* **About this exercise**:
Starting at the line with "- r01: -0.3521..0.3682" and going on through the line with "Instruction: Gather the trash", reproduce each line in the records below exactly and nothing more.

### Records supplied ###

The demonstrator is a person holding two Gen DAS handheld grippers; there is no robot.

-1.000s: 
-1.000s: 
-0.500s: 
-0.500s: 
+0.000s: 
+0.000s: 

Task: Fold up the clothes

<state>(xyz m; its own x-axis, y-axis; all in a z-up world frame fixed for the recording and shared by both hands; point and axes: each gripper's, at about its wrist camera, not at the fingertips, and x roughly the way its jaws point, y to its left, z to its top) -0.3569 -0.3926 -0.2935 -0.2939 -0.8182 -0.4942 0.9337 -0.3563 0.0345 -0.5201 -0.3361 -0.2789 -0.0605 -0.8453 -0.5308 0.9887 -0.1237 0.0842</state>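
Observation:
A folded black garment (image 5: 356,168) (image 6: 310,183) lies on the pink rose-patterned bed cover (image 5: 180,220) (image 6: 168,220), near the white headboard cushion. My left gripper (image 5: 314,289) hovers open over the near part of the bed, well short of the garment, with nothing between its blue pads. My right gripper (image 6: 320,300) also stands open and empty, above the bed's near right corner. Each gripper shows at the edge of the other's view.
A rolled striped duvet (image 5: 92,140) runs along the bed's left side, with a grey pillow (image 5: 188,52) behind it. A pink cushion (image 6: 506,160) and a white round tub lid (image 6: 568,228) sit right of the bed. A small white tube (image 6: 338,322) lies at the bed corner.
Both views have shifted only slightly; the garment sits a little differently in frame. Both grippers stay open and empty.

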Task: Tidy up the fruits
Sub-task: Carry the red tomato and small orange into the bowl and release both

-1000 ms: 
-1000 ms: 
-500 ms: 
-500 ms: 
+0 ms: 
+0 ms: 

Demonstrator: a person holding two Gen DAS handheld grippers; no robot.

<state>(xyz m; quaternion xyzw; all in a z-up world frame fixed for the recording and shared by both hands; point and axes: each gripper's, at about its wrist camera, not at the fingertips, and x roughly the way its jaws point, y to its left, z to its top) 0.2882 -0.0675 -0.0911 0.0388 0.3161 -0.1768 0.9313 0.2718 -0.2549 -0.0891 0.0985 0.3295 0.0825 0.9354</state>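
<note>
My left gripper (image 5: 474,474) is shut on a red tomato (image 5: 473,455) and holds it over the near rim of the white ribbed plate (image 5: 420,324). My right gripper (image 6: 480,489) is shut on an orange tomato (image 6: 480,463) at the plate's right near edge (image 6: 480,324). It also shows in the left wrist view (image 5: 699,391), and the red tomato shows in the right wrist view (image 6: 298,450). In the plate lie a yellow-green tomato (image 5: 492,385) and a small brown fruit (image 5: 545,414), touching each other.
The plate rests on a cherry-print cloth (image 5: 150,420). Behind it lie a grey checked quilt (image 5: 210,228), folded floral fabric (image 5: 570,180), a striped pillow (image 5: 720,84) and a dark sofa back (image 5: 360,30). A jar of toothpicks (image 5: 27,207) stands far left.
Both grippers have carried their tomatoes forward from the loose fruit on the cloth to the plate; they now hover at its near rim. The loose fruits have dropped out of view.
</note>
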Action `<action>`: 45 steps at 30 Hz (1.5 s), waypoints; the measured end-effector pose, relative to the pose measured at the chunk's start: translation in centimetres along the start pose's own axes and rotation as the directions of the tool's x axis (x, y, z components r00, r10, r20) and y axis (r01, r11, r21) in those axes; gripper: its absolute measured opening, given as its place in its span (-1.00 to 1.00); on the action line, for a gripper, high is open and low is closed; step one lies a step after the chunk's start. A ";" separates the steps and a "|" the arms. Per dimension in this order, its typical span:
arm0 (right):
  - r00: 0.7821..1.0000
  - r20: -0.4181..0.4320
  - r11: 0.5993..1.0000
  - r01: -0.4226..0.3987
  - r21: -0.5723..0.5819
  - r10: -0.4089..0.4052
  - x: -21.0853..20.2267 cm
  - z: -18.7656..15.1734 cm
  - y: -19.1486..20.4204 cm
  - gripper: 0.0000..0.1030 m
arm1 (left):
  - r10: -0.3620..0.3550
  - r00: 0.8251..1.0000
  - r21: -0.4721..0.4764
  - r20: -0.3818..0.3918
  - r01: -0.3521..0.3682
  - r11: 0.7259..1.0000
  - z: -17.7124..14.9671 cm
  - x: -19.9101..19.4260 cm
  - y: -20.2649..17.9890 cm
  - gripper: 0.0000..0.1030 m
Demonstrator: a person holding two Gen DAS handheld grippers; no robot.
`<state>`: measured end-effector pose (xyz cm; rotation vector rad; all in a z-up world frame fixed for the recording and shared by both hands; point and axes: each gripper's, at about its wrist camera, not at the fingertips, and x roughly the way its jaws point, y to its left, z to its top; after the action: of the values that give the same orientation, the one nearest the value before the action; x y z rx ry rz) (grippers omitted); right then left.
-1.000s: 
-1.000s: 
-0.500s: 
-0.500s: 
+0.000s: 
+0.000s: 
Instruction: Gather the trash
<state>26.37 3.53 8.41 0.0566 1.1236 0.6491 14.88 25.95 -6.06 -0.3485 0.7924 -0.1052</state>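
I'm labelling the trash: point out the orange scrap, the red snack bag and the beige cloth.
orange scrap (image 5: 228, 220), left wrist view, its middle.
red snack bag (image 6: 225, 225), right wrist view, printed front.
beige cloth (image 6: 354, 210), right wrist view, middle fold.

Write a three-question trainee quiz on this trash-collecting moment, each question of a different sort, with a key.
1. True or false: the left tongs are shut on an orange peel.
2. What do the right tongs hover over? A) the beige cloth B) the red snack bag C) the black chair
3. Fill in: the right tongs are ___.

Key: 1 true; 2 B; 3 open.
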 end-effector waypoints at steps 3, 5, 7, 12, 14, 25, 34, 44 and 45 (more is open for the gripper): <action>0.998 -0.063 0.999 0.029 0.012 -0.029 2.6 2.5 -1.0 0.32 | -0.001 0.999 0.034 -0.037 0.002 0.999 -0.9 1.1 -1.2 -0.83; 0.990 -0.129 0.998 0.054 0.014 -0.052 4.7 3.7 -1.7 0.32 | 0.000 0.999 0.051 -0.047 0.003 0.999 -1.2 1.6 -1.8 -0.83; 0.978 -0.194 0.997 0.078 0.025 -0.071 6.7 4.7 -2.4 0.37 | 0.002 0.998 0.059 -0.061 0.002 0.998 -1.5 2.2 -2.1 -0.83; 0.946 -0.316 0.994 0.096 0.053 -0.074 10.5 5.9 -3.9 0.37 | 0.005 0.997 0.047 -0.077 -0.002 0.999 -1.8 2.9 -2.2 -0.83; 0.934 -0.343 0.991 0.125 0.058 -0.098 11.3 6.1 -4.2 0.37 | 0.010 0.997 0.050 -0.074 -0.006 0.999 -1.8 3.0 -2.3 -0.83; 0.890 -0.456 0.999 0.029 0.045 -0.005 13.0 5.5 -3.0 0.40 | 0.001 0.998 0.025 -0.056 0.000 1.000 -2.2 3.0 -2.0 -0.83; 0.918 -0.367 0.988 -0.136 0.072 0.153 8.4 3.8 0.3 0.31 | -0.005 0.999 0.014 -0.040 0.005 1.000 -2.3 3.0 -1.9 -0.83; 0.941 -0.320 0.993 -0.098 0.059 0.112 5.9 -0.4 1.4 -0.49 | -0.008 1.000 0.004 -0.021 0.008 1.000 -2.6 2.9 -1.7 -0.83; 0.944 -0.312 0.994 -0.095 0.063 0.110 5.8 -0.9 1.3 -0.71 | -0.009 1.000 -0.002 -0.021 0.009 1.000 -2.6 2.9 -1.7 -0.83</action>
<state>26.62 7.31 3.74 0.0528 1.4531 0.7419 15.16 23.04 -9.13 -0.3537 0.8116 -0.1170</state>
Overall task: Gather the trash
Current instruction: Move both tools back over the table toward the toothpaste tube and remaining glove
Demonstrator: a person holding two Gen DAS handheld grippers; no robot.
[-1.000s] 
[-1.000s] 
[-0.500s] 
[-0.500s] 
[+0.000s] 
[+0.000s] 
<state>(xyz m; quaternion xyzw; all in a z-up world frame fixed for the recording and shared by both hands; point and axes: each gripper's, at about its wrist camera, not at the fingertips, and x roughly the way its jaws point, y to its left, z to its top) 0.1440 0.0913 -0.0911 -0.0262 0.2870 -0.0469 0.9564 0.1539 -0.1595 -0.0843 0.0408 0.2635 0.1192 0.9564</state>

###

* **Output of the task**:
  - r01: -0.3521..0.3682
  - r11: 0.7259..1.0000
  - z: -17.7124..14.9671 cm
  - x: -19.9101..19.4260 cm
  - y: -20.2649..17.9890 cm
  - gripper: 0.0000..0.1030 m
Demonstrator: a person holding two Gen DAS handheld grippers; no robot.
`<state>`: measured end-effector pose (xyz cm; rotation vector rad; all in a z-up world frame fixed for the recording and shared by both hands; point and axes: each gripper's, at about its wrist camera, not at the fingertips, and x roughly the way its jaws point, y to its left, z to its top; after the action: of the values that give the same orientation, the one nearest the value before the action; x y z rx ry rz) (grippers omitted); right then left.
-1.000s: 
-1.000s: 
-0.500s: 
-0.500s: 
+0.000s: 
+0.000s: 
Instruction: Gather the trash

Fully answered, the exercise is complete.